Soliciting feedback on a (currently failing) attempt to improve "stability" by tweaking the compiler #2

@gasche

Description

@gasche

I noticed that afl-persistent and crowbar have run into issues with
"stability" that are to be handled at the level of the compiler code
generation strategy:

ocaml/ocaml#1345
(disabling class caching in afl-instrument mode)

and

stedolan/crowbar#14
(yet-unfixed stability issue with `Lazy.force)

are instances of this.

Energized by my use of Crowbar during the excellent Mirage retreat
this year, I have wondered if it was something I could help with, and
tried to implement pieces of a solution at the level of the OCaml
compiler. Specifically I would like to make it easy to say, in the
compiler, "don't instrument this branch" or something like that, and
then this opt-out mechanism could be used to solve those stability
issues. This is the dream; what I have right now is a branch that does
what I wanted it to do, but does not solve stability issues in any way
that I was able to measure (so maybe I wanted the wrong thing). So,
very Work In Progress. I'm posting here to solicit feedback and
comments (cc @stedolan and @yomimono); in particular, I'm curious if
someone think that this approach has a chance to ever work.

The branch is afl on my personal fork:

https://github.com/gasche/ocaml/tree/afl

there are commits that describe what it does

https://github.com/gasche/ocaml/commits/afl
https://github.com/gasche/ocaml/compare/trunk...gasche:afl?expand=1

Understanding of the problem

The stability issues, if I understand correctly (but then I don't
actually understand what "stability" means in afl-fuzz parlance), come
from code that will run into different control path if they are
executed several times from the same input, when the change-of-control
mechanism are outside the view of the tool. (In the classes case, it
is caching; in the Lazy.force case, if @stedolan's analysis of it is
correct, it is the non-deterministic effect of a GC removing a Forward
tag before or after the user tries to force the already-evaluated
thunk for a second time).

So if we don't want to change how the compiler produces code (I would
rather not), we have to find how to selectively disable the
instrumentation point that are involved in these un-stable
conditionals. For class caching, I had the impression that if we could
make sure that neither the "has the method table already been
computed" test nor any of the method-table-computation code was
instrumented, we would recover stability. For the lazy forcing, I had
the impression that if the only instrumentation points to run were the
ones involved in forcing the trunk, and one when the final value is
returned, then that would be correct (I'm not convinced anymore).
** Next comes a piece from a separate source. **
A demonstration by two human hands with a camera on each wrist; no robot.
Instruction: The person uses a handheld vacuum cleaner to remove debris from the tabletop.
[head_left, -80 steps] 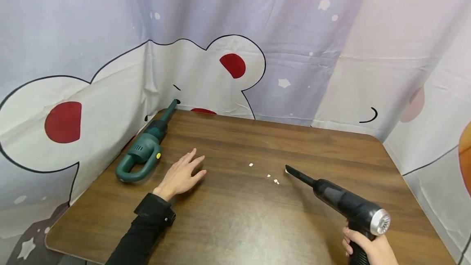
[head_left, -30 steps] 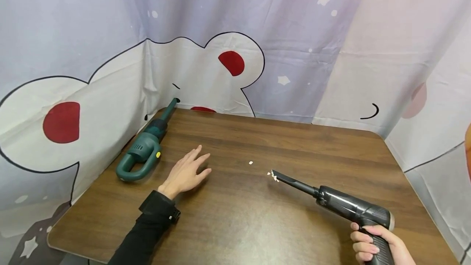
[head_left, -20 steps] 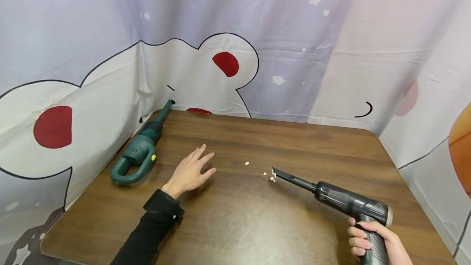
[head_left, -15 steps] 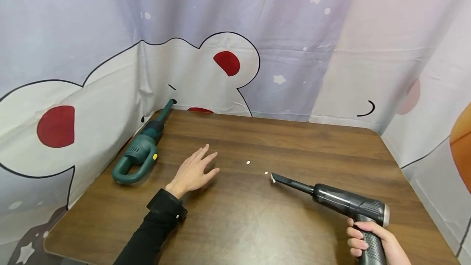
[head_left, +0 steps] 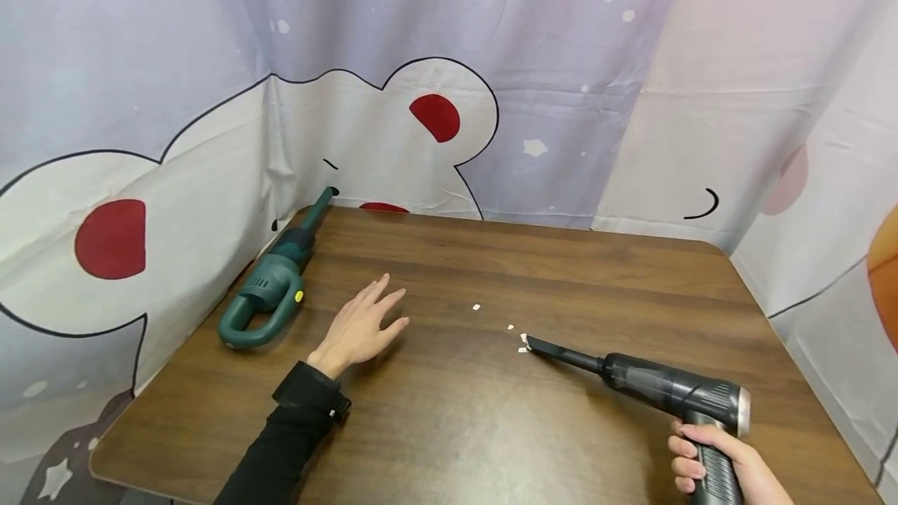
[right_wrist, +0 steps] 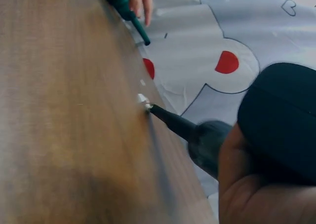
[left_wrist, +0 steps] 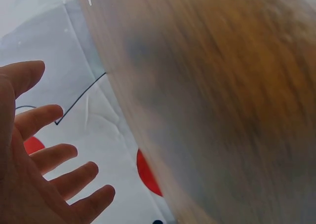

Design of a solution attempt

It seems impossible or at least extremely fragile to try to annotate
individual control-flow expressions at the level of OCaml or Lambda
code, and hope to robustly control instrumentation with that, because
instrumentation happens at the Cmm level and further control-flow
constructs may be inserted by the compiler in the middle.

So I think one would need a way to disable all instrumentation within
one portion (defined as static code zone or dynamic fragment of
execution) of the program. (It would also be useful to be able to
share instrumentation points across two program locations, but that
sounded more difficult to implement so I haven't worked on it.)

My solution attempt is to introduce two primitives that would look
essentially as follows:

val suspend_afl : unit -> unit
val restore_afl : unit -> unit

Between a call to suspend_afl and the nest call to restore_afl, no
instrumentation happens.

I implement these two primitives in the commits

  • "add {suspend,restore}afl primitives to selectively silence path collection"
    (this propagates the primitives from the frontend to cmm,
    where I expect that they will be given a semantics in afl_instrument.ml)
  • "selectgen: interpret {suspend,restore}afl as no-ops"
    (this ignores then in instruction selection, that is after cmm)

(I'm using commit names instead of hashes as I expect the hashes to
change as I keep rebasing the PR.)

Attempt 1: disabling instrumentation dynamically

The dumbest possible implementation for this is to have a piece of
global state, a boolean, to indicate whether instrumentation is
currently active or suspended:

  • the {suspend,restore} operations are compiled into writes that
    change that global state

  • the instrumentation code is changed to first check this global flag
    before performing any action

I implemented this approach in

  • "semantics of {suspend,restore}afl"

(I realize as I'm writing this report that this implementation does
not bracket well, calling "suspend" twice and then "restore" only once
restores execution, and that incrementing and decrementing an integer
would work better. Easy to implement.)

Attempt 2: disabling instrumentation statically

When I started thinking about {suspend,restore}_afl, I had in mind
something closer to static annotations that would direct the
non-emission of afl instrumentation code. Basically the idea is that
after you encounter suspend_afl, you stop emitting insturmentation
code, and you start again on the next restore_afl.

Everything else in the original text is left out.